# About to start a new PH cycle. should i use DMZ 2.0 or MSTEN



## pblover989 (Jul 15, 2016)

Hey guys im looking to start a ph cycle in a few weeks here and i was wondering what you guys think will be best for me to use first (as i currently have a bottle of each). I have done a couple cycles of the new milder PH's such as the trifecta stack by lg sciences as well as the bulking stack also by lg sciences. I have also taken LGD-4033 as well. So i have used prohormones but nothing strong and methylated like these ones. I also have rich pianas liver and organ support to run allong side of it as well as some pct and daa and what not for after. Please let me know!  i will also be doing a log as to when i start.
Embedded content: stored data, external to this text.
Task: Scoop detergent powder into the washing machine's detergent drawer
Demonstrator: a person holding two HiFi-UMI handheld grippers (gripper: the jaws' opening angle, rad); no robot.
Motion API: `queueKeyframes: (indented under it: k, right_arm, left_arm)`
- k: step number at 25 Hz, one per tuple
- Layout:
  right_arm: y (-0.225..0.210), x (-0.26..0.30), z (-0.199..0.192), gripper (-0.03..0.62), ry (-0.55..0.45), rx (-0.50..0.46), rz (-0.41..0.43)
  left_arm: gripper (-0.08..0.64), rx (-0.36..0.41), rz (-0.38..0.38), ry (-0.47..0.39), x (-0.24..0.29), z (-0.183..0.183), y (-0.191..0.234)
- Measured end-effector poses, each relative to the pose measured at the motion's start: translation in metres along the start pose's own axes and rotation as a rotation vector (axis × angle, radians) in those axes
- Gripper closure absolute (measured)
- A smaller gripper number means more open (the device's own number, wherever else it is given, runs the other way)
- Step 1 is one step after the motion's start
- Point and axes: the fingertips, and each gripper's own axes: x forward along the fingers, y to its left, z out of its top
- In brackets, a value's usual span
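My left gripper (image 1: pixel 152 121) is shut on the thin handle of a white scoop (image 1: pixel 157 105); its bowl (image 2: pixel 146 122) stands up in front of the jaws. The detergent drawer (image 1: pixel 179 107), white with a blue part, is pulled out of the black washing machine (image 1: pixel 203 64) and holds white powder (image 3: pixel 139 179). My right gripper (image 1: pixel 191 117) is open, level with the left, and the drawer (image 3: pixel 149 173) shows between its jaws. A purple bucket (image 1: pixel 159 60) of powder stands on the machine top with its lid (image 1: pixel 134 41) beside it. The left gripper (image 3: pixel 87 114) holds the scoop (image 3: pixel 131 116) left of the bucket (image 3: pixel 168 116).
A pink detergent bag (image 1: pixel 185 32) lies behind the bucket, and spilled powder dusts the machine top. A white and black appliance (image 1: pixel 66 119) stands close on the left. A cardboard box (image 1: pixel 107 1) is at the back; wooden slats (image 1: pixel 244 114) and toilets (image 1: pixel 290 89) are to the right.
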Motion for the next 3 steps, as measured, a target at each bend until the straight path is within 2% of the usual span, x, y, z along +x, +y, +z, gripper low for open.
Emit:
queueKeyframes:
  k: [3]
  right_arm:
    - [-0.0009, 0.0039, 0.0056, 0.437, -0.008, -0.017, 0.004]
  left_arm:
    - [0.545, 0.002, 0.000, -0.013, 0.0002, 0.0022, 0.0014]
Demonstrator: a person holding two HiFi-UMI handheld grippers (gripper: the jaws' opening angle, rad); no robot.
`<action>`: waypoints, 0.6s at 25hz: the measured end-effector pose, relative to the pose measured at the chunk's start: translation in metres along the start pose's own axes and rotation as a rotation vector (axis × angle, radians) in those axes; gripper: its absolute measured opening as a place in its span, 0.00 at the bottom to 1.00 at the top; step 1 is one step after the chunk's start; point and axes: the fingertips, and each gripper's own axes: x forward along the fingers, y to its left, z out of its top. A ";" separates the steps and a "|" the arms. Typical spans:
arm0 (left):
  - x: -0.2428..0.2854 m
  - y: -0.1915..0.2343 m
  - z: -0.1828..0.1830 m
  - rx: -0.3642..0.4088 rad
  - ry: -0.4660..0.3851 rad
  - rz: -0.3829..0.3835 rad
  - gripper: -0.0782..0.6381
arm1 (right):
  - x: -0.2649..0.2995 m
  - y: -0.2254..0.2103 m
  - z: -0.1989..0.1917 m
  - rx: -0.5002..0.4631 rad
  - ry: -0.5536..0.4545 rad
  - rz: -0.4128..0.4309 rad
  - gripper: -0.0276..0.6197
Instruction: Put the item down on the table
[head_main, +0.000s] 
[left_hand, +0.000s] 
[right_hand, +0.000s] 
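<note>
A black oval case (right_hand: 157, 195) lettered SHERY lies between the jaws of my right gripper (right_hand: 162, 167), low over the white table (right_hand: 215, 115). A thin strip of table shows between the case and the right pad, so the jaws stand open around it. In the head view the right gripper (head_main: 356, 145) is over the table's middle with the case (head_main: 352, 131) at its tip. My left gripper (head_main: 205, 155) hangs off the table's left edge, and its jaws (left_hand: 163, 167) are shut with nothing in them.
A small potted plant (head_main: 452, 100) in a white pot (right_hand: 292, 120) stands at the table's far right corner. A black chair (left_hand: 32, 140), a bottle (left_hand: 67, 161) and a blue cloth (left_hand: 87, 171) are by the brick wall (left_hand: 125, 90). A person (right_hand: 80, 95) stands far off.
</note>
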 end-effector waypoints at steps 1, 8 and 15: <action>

On a side note also my reason for doing the cycle is to try and get some of my size and mass back as i cut almost 30 lbs for an mma fight! shreaded but feeling kinda small!


----------



## VictorZ06 (Jul 15, 2016)

Thread moved from AZ...




/V


----------



## pblover989 (Jul 15, 2016)

ahh ok sorry!


----------



## pblover989 (Jul 18, 2016)

any advice?


----------



## rambo99 (Jul 20, 2016)

Firstly, these are steroids not prohormones. Secondly, SDMZ 2.0 has MSTEN in it.


----------



## pblover989 (Jul 20, 2016)

yes i know they are designer steroids, and i know dmz 2.0 has msten in it. i was just wondering if you guys thought i should use dmz 2 or just straight msten first'


----------